● **REQUIRED ACTION**:
Check the lines of the listing below for the word "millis", and state only how many have it.

────────────────────

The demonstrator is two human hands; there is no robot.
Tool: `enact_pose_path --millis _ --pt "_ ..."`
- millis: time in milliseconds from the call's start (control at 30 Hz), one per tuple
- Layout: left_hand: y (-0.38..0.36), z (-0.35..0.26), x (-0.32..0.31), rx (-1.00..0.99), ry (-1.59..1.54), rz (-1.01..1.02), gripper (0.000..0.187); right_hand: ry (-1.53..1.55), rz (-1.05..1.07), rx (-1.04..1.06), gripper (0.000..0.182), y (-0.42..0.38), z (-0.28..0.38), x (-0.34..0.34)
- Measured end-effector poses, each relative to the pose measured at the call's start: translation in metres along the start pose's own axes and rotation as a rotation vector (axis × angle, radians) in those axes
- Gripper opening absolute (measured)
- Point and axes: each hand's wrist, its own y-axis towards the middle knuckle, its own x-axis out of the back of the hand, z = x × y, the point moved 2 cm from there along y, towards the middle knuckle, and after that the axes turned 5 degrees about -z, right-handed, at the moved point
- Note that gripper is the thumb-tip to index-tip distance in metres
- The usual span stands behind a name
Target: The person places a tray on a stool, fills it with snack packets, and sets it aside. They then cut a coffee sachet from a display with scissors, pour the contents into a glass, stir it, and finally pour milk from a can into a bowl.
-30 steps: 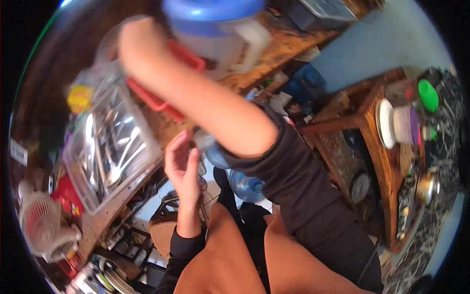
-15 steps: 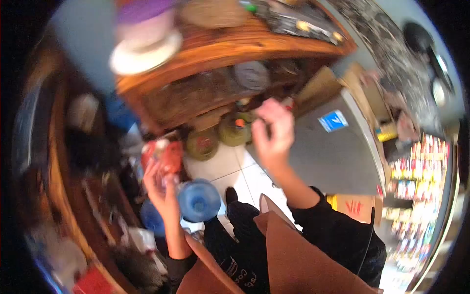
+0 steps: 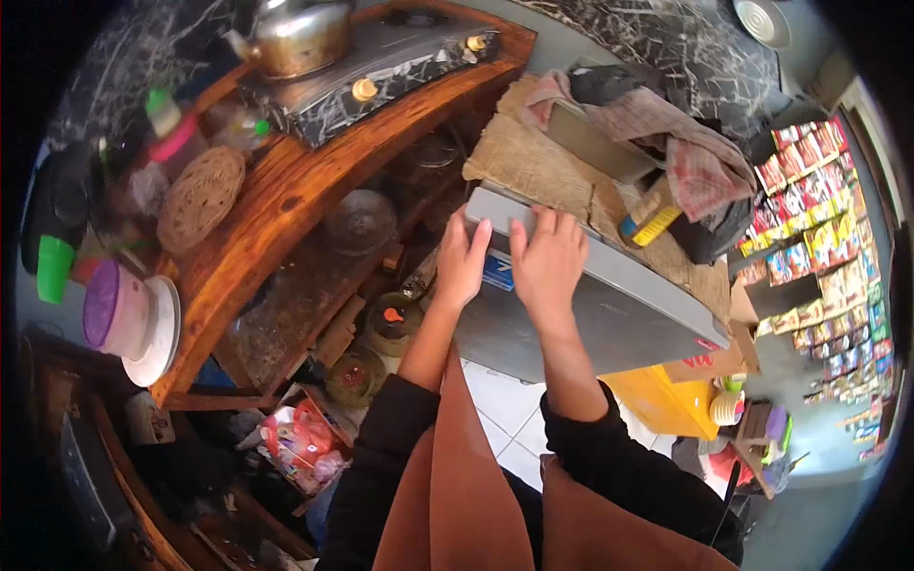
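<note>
While we lean over it, both of our hands rest side by side on the top front edge of one grey metal cabinet [image 3: 609, 314]: our left hand [image 3: 464, 265] and our right hand [image 3: 549, 259] each lie flat with fingers spread, palms pressed to the rim, closed around nothing. A single blue sticker [image 3: 497, 271] sits on the cabinet's face between our wrists; its writing is too small to read. On the top, one burlap mat [image 3: 533, 162] carries one checked cloth [image 3: 685, 157] and one yellow-and-blue can [image 3: 645, 221], label unreadable. To the left runs one curved wooden counter [image 3: 286, 205] with one steel kettle [image 3: 290, 36] on one marble-patterned stove [image 3: 381, 67], one woven trivet [image 3: 200, 195], one green cup [image 3: 54, 268] and one purple-lidded tub [image 3: 109, 309]. One orange box [image 3: 671, 400] below shows red lettering, partly hidden.
</note>
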Motion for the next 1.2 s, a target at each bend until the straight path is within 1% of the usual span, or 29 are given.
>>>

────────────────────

● **TASK SOLUTION**:
2